This item originally appeared in the November 4, 2004 issue of The Tech Talk.

In a world of elections, war and poverty, the Tech honors program has decided to just relax and fly by the seat of their pants literally.

From 5:30 to 7:30 tonight, the Wyly Tower of Learning auditorium and the George T. Madison courtyard will be turned into a replica of the Roman Empire, as the honors program holds its 3rd annual toga party.

Convivium Romanum will give honors students a chance to take a break from studying.

The guests will first listen to speaker Wade Heaton, an instructor of English and world literature at Southeastern Louisiana University-Hammond, in Wyly Tower, followed by dancing and feasting in the courtyard.

According to the Encarta Encyclopedia Web site, the toga was originally a plain white woolen garment worn by all Romans, but by the 2nd century B.C., things changed.

Only men who were citizens of Rome wore the toga. Women, slaves and foreigners who were not citizens of Rome were forbidden to wear it.

Different types and styles of togas indicated profession, rank and even age.

A woman convicted of adultery was sometimes forced to wear a toga as a symbol of the loss of her female identity and as a "badge of shame."

Especially whitened togas were worn by political candidates, and the Roman emperor would wear a toga made of purple-dyed wool during times of triumph.

Togas were wrapped in different ways, and over the centuries became larger and more elaborate. But over time they have evolved into a ceremonial costume rather than a national costume.

However, togas are not the only symbol that reflects the Roman civilization; food and music will also play a large part in the party.

Students will be busy eating and dancing, and if a toga falls off, then we'll simply call it a "wardrobe malfunction."

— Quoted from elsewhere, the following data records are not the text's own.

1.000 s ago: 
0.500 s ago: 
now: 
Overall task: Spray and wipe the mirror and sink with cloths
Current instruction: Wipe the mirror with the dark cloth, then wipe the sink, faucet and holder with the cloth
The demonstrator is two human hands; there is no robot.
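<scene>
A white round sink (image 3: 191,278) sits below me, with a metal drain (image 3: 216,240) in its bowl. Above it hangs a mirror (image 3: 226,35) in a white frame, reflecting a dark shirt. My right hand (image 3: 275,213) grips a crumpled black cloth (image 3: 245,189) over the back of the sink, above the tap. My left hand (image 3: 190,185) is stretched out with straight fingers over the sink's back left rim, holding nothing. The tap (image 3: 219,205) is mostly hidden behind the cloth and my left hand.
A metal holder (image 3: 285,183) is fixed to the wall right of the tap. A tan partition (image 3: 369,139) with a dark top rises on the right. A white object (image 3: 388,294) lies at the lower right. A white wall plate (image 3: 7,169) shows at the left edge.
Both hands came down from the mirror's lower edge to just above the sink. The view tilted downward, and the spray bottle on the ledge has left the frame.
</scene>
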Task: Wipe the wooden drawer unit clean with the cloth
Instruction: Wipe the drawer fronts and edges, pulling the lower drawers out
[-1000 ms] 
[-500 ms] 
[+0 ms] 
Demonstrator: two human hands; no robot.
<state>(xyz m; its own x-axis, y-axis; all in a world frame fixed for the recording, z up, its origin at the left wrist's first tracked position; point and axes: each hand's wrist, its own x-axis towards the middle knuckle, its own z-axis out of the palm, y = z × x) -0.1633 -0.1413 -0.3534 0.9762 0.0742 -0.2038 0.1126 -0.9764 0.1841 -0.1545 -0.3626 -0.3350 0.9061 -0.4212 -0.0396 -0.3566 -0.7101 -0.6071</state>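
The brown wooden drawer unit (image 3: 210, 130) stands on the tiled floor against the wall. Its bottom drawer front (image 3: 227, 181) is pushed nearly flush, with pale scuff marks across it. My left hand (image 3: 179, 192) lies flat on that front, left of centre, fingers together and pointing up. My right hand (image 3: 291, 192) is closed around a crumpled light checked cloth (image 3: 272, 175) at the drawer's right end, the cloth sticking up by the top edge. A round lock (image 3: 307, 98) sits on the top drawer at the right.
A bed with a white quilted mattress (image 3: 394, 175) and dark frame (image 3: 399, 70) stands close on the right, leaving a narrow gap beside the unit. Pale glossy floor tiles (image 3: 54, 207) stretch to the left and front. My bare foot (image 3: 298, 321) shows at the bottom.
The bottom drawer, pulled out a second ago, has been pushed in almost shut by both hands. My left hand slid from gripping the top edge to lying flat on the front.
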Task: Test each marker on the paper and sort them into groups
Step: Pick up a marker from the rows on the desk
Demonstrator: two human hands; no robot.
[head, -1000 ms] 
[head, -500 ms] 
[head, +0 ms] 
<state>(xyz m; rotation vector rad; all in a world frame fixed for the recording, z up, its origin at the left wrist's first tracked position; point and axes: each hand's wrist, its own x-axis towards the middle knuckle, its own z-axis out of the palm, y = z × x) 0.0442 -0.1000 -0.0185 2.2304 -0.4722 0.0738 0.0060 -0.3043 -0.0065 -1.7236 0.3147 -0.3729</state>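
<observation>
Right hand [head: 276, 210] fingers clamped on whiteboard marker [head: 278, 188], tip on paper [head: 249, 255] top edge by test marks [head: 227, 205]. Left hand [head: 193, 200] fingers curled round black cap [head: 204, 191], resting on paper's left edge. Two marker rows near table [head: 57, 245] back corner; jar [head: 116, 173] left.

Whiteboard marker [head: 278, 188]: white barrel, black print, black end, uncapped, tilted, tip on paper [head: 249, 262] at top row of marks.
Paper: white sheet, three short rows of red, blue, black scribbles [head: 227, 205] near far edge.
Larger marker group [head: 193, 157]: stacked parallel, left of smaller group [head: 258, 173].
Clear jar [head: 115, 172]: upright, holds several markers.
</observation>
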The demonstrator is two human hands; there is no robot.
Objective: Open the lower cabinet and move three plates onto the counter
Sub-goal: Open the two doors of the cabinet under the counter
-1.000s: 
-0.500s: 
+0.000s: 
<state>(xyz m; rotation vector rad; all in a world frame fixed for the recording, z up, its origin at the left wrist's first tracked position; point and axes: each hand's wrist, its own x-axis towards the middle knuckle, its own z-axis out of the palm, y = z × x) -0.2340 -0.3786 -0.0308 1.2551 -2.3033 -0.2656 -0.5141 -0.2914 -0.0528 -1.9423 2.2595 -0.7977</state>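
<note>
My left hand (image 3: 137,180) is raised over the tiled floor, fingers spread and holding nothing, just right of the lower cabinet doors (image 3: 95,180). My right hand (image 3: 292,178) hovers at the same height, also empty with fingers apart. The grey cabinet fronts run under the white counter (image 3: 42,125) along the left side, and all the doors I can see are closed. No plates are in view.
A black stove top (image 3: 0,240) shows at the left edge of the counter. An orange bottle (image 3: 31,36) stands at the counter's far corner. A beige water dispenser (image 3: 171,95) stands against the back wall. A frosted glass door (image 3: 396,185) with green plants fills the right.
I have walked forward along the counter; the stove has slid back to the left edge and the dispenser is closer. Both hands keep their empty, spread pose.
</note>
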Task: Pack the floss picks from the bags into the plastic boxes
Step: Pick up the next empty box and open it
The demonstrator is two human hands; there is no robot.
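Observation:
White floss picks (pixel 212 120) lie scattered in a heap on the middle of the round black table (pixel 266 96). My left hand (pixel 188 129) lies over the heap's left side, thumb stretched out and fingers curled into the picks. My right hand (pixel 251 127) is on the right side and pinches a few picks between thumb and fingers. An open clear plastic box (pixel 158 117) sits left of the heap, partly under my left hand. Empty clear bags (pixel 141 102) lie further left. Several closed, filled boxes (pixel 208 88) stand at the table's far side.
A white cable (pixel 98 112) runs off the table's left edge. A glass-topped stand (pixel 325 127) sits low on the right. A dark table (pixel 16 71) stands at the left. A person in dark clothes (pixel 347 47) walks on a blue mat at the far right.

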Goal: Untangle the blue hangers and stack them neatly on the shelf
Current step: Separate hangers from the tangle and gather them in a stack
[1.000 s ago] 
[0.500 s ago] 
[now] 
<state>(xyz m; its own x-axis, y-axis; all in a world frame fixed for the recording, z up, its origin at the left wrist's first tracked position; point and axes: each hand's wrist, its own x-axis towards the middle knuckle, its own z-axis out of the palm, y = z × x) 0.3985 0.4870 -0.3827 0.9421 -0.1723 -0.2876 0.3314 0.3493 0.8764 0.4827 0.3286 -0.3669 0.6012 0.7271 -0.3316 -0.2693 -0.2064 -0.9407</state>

"If the toga falls off, I'll just go with it," Justin Adcock, a graduate student of industrial and organizational psychology, said.

Adcock wouldn't be the first person to lose his toga, though.

"I had a terrible time with my sheet last year," Bruce Magee, an assistant professor of foreign languages and English, said. "I was embarrassed when it kept falling." But this year he ordered a toga, in hopes of no more slips.

The menu includes dishes that will reflect the time period, such as chicken salad, cabbage salad and honey mushrooms. During the event, faculty and students will have a chance to mingle.

Magee said the Convivium is not all about the food, music and dancing; it is the chance to get all the honors students and faculty together that makes Convivium Romanum so special.